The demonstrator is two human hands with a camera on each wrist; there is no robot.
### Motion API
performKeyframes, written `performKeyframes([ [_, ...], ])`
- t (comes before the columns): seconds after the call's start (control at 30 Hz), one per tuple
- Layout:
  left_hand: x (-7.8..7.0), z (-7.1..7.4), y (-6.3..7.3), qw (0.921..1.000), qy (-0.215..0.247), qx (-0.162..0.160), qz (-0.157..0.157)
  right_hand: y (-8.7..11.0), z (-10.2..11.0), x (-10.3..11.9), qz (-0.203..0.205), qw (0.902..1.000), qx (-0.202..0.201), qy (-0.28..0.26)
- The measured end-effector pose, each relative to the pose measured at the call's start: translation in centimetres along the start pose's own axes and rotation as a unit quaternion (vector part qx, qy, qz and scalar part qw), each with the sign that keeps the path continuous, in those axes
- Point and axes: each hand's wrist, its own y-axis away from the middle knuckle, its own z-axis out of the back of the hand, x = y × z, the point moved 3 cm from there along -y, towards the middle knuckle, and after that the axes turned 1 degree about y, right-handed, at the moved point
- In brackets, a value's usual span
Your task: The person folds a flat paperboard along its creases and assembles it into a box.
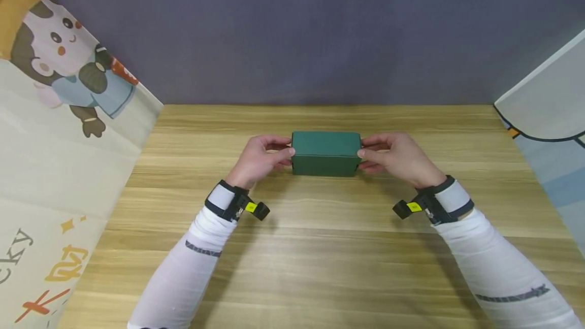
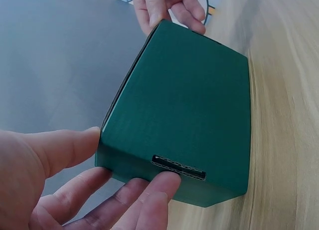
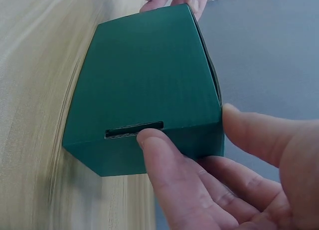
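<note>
Between the two hands is a small green cardboard box (image 1: 326, 144) with its lid down, long side toward me. My left hand (image 1: 259, 159) grips its left end, thumb at the top front corner and fingers against the end face. At the opposite end my right hand (image 1: 398, 157) holds it in a mirrored way. A narrow slot (image 2: 178, 167) shows at the edge by the left fingers, and a similar slot (image 3: 134, 129) lies by the right fingertip. What is inside the box is hidden. I cannot tell whether its underside touches the table.
The wood-grain table (image 1: 311, 268) spreads around the box. Behind it rises a dark grey-blue surface (image 1: 320, 34). A cartoon-printed sheet (image 1: 55, 166) borders the left side, and another printed sheet (image 1: 553, 116) the right. Each wrist wears a strapped camera.
</note>
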Motion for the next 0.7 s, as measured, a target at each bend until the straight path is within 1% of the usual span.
performKeyframes([
  [0.1,0.0,0.0,-0.1,0.9997,-0.005,0.007,0.023,-0.1,0.1,-0.1,0.003,1.0000,0.006,-0.002],
  [0.23,0.3,0.0,-0.1,0.9977,-0.019,0.023,0.061,-0.2,0.3,-0.4,0.001,0.9995,0.032,-0.007],
  [0.3,0.4,-0.1,-0.2,0.9969,-0.017,0.031,0.070,-0.3,0.4,-0.6,-0.005,0.9991,0.039,-0.017],
  [0.43,0.1,-0.3,0.0,0.9970,-0.009,0.035,0.069,-0.2,0.5,-0.7,-0.013,0.9985,0.041,-0.034],
  [0.5,-0.1,-0.4,0.1,0.9973,-0.011,0.032,0.065,0.0,0.5,-0.5,-0.016,0.9984,0.039,-0.039],
  [0.6,-0.7,-0.4,0.5,0.9981,-0.016,0.020,0.056,0.3,0.5,0.1,-0.012,0.9987,0.033,-0.037],
  [0.7,-1.4,-0.3,0.7,0.9991,-0.021,0.005,0.038,0.6,0.6,0.9,-0.003,0.9994,0.016,-0.032],
])
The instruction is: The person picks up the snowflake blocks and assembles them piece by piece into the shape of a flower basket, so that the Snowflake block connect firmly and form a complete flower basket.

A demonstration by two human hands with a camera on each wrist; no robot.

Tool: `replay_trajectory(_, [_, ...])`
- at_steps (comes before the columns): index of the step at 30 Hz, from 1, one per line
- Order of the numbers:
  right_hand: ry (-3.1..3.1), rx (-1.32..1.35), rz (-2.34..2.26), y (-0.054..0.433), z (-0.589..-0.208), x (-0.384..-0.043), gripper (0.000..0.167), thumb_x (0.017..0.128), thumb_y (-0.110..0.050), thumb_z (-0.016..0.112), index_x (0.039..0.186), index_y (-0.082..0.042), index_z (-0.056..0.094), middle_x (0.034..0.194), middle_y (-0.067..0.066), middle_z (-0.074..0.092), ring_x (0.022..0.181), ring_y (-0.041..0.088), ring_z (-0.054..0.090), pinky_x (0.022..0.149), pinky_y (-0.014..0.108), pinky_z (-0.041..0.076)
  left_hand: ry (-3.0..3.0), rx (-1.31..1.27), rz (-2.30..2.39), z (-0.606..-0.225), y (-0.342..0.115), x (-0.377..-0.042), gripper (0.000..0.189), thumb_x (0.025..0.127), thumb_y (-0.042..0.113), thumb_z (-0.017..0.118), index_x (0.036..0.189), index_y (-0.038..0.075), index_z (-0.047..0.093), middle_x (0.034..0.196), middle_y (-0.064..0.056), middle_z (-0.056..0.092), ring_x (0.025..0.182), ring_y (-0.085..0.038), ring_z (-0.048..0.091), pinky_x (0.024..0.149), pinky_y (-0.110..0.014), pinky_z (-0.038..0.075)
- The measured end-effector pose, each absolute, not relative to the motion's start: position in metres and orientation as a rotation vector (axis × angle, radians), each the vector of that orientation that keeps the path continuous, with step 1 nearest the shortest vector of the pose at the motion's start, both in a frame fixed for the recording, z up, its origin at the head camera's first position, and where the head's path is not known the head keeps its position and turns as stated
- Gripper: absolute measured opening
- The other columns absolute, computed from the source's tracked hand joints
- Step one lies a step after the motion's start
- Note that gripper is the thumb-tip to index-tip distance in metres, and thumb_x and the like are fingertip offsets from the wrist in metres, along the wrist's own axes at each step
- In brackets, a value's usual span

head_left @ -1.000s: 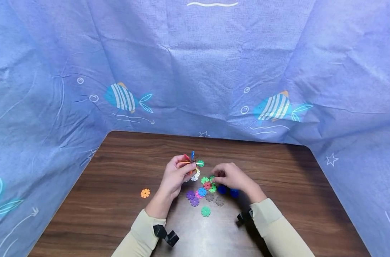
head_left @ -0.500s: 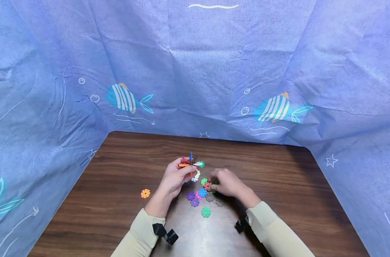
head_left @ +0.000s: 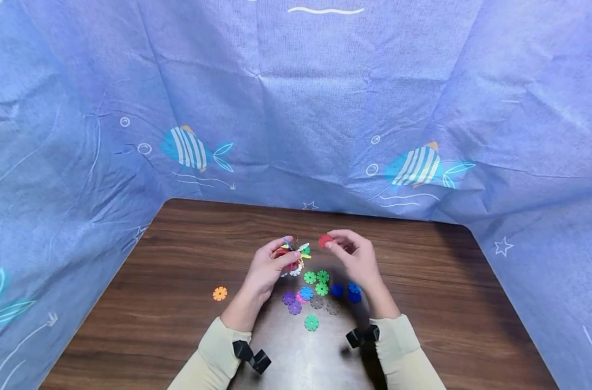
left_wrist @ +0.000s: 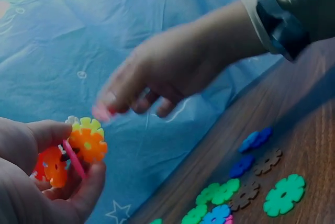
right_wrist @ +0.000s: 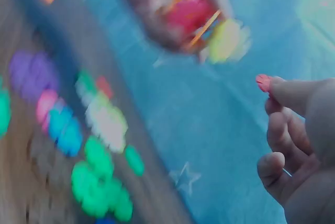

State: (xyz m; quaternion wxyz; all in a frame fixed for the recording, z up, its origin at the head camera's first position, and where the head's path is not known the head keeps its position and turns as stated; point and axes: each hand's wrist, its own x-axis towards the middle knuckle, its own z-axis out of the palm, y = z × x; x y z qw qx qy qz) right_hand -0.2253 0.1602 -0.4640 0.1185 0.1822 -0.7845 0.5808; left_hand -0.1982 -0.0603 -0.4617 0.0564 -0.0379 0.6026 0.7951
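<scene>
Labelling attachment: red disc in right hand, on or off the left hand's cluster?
Off: right hand pinches the red disc; head and right wrist views show it apart from the cluster in the left hand.

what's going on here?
A person is working with plastic notched discs at a wood-grain table. The left hand holds a multicoloured cluster of discs that look slotted together. The right hand pinches a red disc up off the table, apart from the cluster. Loose discs lie below the hands, including green, purple and dark blue ones; one orange disc sits alone off to the left.
</scene>
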Motion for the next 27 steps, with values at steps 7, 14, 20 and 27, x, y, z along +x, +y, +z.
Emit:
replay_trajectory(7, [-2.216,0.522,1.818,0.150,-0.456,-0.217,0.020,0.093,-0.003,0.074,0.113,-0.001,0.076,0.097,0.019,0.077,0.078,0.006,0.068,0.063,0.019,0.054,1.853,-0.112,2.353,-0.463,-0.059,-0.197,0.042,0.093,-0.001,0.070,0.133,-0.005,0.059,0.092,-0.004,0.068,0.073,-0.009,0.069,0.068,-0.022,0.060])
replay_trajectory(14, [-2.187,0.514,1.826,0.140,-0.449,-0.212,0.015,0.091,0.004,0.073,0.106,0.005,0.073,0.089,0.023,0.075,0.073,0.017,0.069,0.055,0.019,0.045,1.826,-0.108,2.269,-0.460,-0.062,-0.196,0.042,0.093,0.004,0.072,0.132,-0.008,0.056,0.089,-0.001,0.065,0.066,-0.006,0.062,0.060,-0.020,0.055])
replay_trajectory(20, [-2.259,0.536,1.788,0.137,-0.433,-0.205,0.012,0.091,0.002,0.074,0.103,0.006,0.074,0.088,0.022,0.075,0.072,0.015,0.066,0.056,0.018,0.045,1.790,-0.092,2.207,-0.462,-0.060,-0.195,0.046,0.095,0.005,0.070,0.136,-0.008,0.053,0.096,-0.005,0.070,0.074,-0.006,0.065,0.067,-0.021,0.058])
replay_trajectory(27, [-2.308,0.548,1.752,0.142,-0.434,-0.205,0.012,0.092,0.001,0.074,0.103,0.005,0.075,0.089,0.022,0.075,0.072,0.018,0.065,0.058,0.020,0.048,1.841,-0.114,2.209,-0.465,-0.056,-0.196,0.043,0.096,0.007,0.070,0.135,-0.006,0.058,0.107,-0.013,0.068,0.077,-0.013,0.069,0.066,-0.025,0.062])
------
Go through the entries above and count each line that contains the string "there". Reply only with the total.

▸ **REPLY**
2